Civil Law's Potential to Protect Reproductive Privacy

Yvonne F. Lindgren, University of Missouri - Kansas City, School of Law
Nancy Levit, University of Missouri - Kansas City, School of Law


State legislators have been adding civil remedy provisions to antiabortion legislation, most recently civil bounty laws like Texas’ “heartbeat” bill, Senate Bill 8 (SB8), which allows private citizens to sue for $10,000 damages any person who provides or aids and abets an abortion in violation of the six-week ban. Each of the laws is designed to shift enforcement of abortion restrictions from the state to private individuals. While private civil remedy laws allow any person to sue an individual who performs or aids and abets the abortion, none of the laws currently allows suits against the abortion patient herself. Although these laws nominally regulate abortion providers and third parties, it is the pregnant person seeking abortion who will be subjected to surveillance and invasions of privacy by individuals seeking to enforce the civil remedy laws. In short, bounty statutes incentivize individuals seeking to recover rewards to engage in private surveillance and publication of private medical facts. These laws lay bare what has long been fact: that pregnancy renders a person a legal subject to be surveilled, regulated, and disciplined by the state and the community. In addition, anti-abortion protestors, emboldened by the overturn of Roe v. Wade, are targeting clinics outside their home states. The combination of bounty-hunters and protestors spilling over from states hostile to abortion into states that provide reproductive care can dramatically chill the exercise of rights in states where abortion is still legal.
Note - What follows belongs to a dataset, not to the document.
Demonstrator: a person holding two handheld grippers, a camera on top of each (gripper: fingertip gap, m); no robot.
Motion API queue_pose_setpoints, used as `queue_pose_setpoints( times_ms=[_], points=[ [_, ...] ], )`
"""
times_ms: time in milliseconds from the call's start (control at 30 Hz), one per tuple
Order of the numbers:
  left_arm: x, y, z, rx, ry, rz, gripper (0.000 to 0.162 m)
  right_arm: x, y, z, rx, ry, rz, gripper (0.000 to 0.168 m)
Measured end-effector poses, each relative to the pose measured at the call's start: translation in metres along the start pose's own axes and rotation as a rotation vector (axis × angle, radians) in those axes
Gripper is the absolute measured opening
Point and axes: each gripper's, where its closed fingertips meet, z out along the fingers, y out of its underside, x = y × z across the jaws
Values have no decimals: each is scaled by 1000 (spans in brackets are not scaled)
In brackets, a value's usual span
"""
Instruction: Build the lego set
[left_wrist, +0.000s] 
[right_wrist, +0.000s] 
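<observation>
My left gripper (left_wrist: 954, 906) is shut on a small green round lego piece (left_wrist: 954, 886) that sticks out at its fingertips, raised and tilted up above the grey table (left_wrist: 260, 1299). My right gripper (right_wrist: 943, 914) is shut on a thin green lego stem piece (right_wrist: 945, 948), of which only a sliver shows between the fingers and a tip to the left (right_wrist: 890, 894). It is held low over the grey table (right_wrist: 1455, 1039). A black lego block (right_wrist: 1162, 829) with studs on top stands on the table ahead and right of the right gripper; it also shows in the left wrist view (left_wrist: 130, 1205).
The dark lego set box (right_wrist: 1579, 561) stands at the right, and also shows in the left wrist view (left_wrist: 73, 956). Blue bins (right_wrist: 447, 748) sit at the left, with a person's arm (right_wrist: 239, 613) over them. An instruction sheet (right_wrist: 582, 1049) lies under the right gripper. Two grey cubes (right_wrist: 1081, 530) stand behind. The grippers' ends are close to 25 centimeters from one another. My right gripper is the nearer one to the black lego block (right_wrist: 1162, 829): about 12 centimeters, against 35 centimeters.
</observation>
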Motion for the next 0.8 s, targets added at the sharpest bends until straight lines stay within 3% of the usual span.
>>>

Pro-choice proponents need to do more than just play defense and this Article lays out an agenda for doing so. The Article examines tort law and civil statutes that may combat the privacy invasions that will necessarily result from the regime of private enforcement. It draws on innovations from the civil rights movement, which has a storied history of bringing tort suits to quell discriminatory conduct. While the Constitution protects citizens from abuse and overreach by the state, it is tort law’s function to protect against actions by individuals and corporations that violate a person’s privacy, bodily autonomy, and dignity. Thus, tort law and civil privacy protections may guard against a legislative policy agenda that deputizes private citizens to enforce state legislative goals.